No, I do not see grades being eliminated from education anytime soon, but we can try to focus greater on education based on student growth rather than extrinsic motivators. One place this is seen currently at Metea is in AP English III, where students present conferences with their teacher demonstrating their growth throughout the quarter and reflecting on what they have learned throughout the year.
“[The AP Language conference] makes you reflect on the hard work, and what you could have worked harder on over the past quarter,” junior Michael Adams said.
More than 800 colleges in the U.S., like DePaul University, have recruited students on a more holistic approach. Rather than denying admission to students because of low standardized test scores, these schools employ test-optional admissions. According to Depaul University, “four years of perseverance, motivation and effort during high school bear a direct relationship to successful college-level work.”

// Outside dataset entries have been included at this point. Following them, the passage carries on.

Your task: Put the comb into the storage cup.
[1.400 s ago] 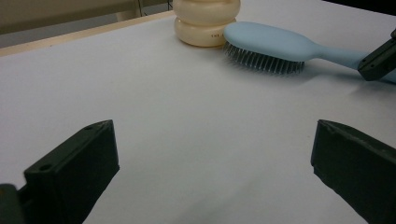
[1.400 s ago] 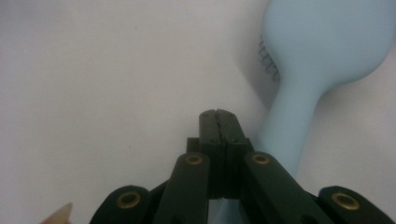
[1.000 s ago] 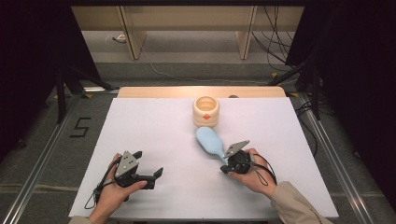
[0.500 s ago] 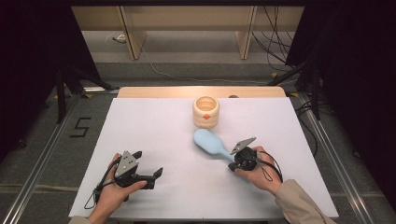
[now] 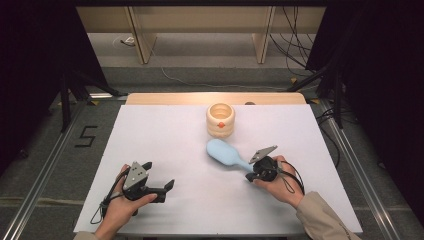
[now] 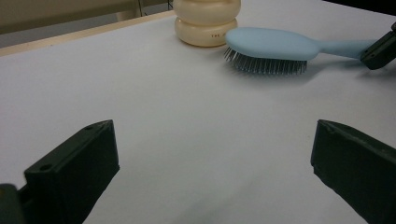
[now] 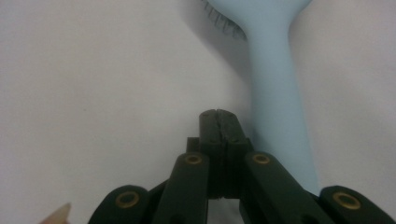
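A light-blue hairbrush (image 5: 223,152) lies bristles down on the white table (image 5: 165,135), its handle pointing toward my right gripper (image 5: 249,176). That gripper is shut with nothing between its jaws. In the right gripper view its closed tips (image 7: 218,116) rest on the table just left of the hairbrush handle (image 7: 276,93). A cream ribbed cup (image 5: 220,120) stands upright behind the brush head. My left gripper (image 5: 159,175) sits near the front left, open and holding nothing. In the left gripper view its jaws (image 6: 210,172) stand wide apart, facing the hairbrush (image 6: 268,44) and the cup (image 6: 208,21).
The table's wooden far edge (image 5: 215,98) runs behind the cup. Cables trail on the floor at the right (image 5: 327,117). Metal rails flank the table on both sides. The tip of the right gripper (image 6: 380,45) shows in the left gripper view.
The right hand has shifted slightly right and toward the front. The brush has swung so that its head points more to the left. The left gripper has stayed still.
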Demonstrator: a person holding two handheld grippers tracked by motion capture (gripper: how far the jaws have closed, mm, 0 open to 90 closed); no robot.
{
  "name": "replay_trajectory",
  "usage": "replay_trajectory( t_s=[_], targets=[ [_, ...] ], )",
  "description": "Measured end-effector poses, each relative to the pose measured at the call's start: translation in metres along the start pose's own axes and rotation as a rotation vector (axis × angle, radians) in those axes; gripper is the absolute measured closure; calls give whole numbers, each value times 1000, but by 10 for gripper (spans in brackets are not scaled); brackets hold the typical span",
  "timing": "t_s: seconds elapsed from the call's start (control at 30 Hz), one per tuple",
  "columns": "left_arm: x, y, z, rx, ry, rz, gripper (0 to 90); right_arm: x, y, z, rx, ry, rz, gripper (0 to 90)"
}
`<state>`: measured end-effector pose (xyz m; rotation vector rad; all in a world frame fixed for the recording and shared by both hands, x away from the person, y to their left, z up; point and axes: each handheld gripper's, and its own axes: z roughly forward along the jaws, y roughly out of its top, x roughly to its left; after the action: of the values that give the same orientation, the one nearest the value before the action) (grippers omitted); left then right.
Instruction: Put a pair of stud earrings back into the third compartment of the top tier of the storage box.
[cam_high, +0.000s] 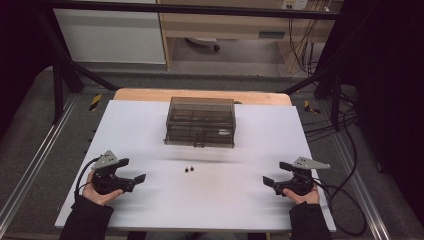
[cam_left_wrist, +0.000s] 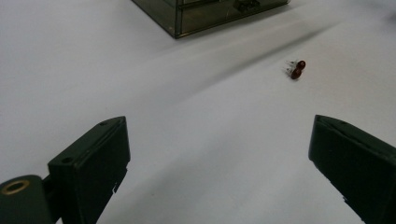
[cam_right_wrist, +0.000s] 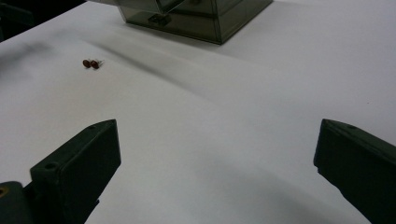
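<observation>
Both tools rest low on the white table (cam_high: 150, 125) with jaws spread wide and nothing between them: the left gripper (cam_high: 134, 176) and the right gripper (cam_high: 272, 176) sit well apart, each facing inward toward the two small red-brown beads (cam_high: 188, 169), which lie touching one another roughly midway between them. Beyond the beads stands the smoky translucent drawer box (cam_high: 201, 121), its compartments too dim to show any contents. Past the box are a wooden table edge, a black frame and grey floor.
</observation>
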<state>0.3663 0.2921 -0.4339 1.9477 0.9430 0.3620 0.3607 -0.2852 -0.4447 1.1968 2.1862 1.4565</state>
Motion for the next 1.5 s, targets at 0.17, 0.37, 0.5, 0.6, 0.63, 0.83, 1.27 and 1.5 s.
replay_trajectory(
  t_s=[0.17, 0.37, 0.5, 0.6, 0.63, 0.83, 1.27, 1.5],
  targets=[
    [-1, 1, 2, 6, 2, 2, 53, 0, 0, 0, 7, -1, -6, 12],
    [-2, 4, 4, 14, 5, 4, 54, 1, 0, 0, 8, 1, -6, 13],
    [-4, 6, 5, 18, 5, 7, 54, 1, -1, 1, 10, 1, -8, 12],
    [-6, 8, 6, 22, 7, 8, 55, 1, -1, 2, 14, 2, -9, 12],
    [-6, 8, 7, 21, 8, 5, 55, 1, -1, 2, 15, 4, -9, 12],
    [-11, 12, 9, 22, 6, 6, 58, 1, -1, 1, 13, 4, -8, 12],
    [-25, 21, 21, 48, 0, 14, 63, 1, -1, 2, 18, 1, -10, 13],
    [-35, 27, 31, 61, -8, 16, 67, 1, -1, 2, 21, 1, -11, 13]
  ],
)
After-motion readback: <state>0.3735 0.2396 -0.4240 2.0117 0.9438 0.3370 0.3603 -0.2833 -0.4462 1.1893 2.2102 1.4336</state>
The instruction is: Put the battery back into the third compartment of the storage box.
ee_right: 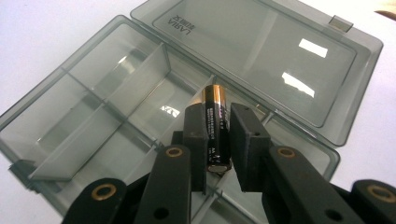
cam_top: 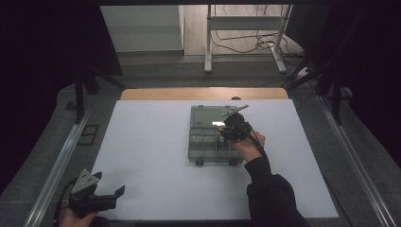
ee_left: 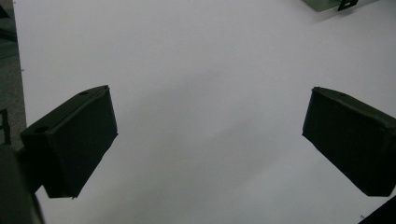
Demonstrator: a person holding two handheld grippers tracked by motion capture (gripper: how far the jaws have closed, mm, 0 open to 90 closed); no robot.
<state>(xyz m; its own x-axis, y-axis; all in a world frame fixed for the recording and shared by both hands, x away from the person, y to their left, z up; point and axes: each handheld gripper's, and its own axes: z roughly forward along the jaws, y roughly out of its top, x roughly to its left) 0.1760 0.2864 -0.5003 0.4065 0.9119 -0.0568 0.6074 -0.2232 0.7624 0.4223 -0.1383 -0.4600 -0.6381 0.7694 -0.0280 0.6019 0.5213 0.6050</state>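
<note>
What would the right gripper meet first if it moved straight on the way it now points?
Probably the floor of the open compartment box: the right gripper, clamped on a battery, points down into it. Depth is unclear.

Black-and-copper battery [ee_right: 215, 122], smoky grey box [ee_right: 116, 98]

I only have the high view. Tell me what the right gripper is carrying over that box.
Observer: The right gripper is shut on a battery, black with a copper-coloured end.
Operator: Report the box's state.
Observer: The compartment box is open, its lid laid back flat; the compartments I can see hold nothing.
Operator: Now the left gripper.
Observer: The left gripper is open over the bare white table, with nothing between its jaws.
</note>
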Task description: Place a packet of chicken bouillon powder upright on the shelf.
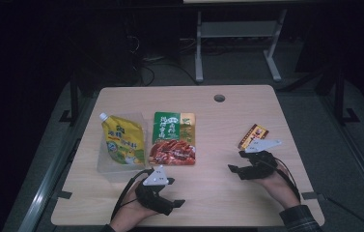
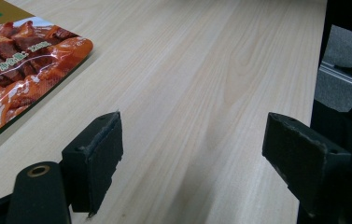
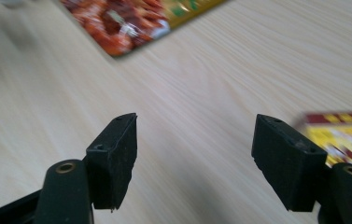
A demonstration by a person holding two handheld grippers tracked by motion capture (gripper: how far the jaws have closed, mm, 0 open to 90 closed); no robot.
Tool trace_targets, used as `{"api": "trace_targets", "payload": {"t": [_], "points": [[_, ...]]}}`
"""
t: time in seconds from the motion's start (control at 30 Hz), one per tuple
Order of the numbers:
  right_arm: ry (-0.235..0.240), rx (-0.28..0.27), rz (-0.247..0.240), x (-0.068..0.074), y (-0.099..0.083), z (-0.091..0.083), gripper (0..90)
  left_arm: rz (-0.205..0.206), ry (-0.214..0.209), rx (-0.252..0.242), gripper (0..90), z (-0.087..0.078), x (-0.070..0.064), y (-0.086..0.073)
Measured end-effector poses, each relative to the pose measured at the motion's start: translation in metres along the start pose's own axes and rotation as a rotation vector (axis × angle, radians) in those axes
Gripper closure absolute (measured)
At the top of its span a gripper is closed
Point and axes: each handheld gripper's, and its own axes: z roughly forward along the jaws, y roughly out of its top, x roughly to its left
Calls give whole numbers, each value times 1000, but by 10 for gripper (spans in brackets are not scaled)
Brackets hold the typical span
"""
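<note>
Three packets lie on the wooden tabletop (image 1: 208, 193): one yellow spouted pouch (image 1: 121, 140) resting in a clear plastic tray (image 1: 103, 166) at the left, one green-and-red food packet (image 1: 173, 137) just beside it toward the middle, and one small red-and-yellow sachet (image 1: 253, 135) well apart at the right. Two grippers are in hand, one each. The left gripper (image 1: 177, 192) sits near the front edge, just below the green-and-red packet's lower end, its jaws spread wide with nothing between them but bare wood. The right gripper (image 1: 234, 164) rests just beside the small sachet, which shows at the edge of its right jaw in the right gripper view; its jaws likewise stand apart and grasp nothing.
</note>
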Motion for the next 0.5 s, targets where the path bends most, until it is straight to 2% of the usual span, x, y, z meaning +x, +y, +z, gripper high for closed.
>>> {"api": "trace_targets", "payload": {"t": [0.03, 0.07, 0.13, 0.3, 0.33, 0.4, 0.43, 0.47, 0.5], "points": [[-20, 1, 25, -11, -5, -4, 332, 2, 0, 2, 199, 1, 1, 0], [-28, 1, 33, -15, -6, -5, 336, 2, 0, 4, 199, 0, 1, 0], [-43, -2, 54, -25, -8, -7, 402, 4, 0, 4, 199, 0, 2, -1], [-76, -2, 104, -46, -6, -8, 525, 0, -1, 2, 199, -1, 5, -1], [-76, -2, 104, -46, -6, -8, 525, 0, -1, 2, 199, -1, 5, -1], [-85, -18, 129, -58, -2, -10, 631, 2, 1, 3, 199, -2, 6, -1], [-85, -18, 129, -58, -2, -10, 631, -1, 2, -1, 199, -2, 6, -1], [-82, -33, 141, -64, 2, -12, 736, -8, 2, -4, 199, -3, 6, -2], [-93, -36, 147, -68, 4, -12, 762, -8, 3, -4, 199, -3, 7, -2]]}}
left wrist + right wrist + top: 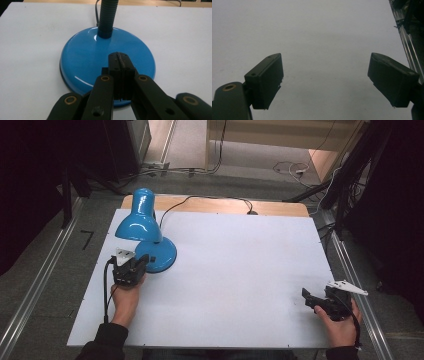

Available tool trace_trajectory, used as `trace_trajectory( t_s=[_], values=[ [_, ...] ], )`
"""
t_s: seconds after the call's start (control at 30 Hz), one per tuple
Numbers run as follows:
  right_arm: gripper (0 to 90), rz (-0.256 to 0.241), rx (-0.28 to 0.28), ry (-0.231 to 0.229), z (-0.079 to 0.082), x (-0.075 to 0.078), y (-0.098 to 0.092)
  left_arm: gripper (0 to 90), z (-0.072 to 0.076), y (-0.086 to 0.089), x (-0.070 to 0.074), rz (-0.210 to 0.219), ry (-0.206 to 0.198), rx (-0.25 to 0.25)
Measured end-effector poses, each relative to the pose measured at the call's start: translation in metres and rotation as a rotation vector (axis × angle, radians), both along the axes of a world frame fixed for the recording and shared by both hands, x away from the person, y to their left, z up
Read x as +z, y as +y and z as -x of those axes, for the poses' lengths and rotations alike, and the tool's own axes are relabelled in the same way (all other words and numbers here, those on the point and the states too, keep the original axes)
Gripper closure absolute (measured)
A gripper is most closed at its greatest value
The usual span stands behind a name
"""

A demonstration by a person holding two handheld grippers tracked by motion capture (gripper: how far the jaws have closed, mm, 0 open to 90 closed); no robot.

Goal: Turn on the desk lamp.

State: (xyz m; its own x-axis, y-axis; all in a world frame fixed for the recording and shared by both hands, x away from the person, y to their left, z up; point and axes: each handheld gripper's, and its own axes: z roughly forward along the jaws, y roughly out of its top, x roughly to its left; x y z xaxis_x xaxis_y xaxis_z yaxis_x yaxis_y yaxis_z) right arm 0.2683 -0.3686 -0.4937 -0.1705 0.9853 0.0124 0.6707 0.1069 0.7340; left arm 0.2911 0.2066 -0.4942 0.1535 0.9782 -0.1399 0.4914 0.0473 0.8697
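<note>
The wide white-topped table (pixel 240 270) is carrying a glossy blue metal desk lamp (pixel 145 232) at its far left, black cord trailing toward the rear edge. The left gripper (pixel 120 62), fingers pressed together on nothing, is hovering over the lamp's round base (pixel 82 57), probably pressing a switch; a straight, gentle push seems best. The right gripper (pixel 325 82), fingers spread wide, is idling near right. Grey floor and cables are surrounding.

left gripper (pixel 120 58), jaws pressed together, over the blue lamp base (pixel 82 60) on white table (pixel 30 45)
</note>
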Motion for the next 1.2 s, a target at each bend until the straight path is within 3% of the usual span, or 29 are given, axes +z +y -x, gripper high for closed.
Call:
trace_trajectory(
  t_s=[1.2],
  values=[
    [11.8,-0.007,-0.004,-0.002,0.001,0.0,-0.001,90.0,-0.012,-0.009,-0.007,-0.019,0.034,-0.006]
  ],
)
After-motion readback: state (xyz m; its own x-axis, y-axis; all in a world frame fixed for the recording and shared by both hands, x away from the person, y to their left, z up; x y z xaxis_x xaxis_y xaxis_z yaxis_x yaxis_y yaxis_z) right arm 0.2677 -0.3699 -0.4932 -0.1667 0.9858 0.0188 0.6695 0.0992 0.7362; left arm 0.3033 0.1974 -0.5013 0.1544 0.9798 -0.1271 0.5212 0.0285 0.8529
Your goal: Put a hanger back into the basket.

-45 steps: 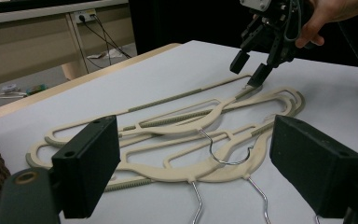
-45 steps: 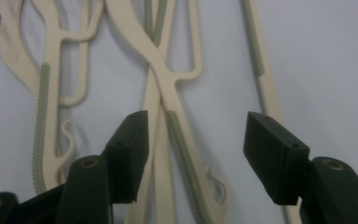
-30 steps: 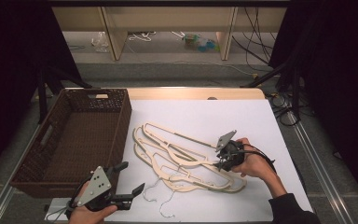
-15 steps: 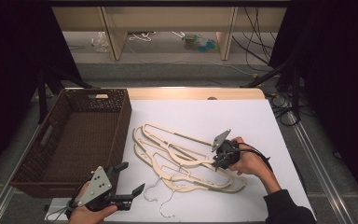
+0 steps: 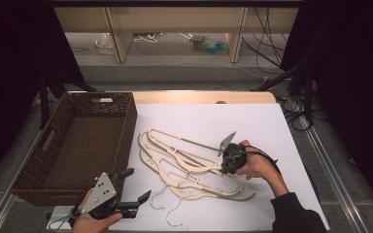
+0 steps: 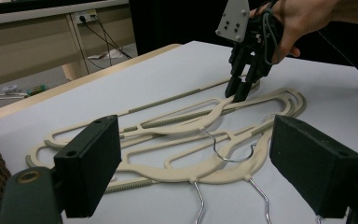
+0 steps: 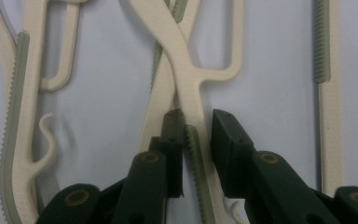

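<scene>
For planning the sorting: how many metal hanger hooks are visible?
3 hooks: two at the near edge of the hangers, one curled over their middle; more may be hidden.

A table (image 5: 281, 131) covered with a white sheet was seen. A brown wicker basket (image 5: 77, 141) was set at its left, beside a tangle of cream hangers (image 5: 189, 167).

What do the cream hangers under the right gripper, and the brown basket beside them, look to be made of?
Cream flat hangers: apparently moulded plastic, matte, with greenish ribbed grip strips, probably rubber, and shiny metal wire hooks. Dark brown rectangular basket: woven wicker or rattan look; natural or synthetic, cannot tell.
</scene>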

With high schools and colleges moving away from standardized tests, it seems that Pearson tried to take a leap into the future of Common Core, but really took two steps back in education. Even with the flashy highlighter tools and answer eliminator, PARCC is still another biased, uneducated evaluation of students. It may feel like a new test, but PARCC is already a relic of the past.
By Drew Danko
Don • May 14, 2015 at 9:08 am
It’s not only students that need external motivators in order to do well. There is a common expression in the workforce: “Inspect what you expect”. If a work product isn’t going to be validated, looked-at, or otherwise evaluated, it’s likely that it won’t be as good as it could be. Humans can get lazy, especially if they believe that what they’re doing won’t make any difference or if there’s no difference between taking time to do it well and finishing quickly with minimal effort.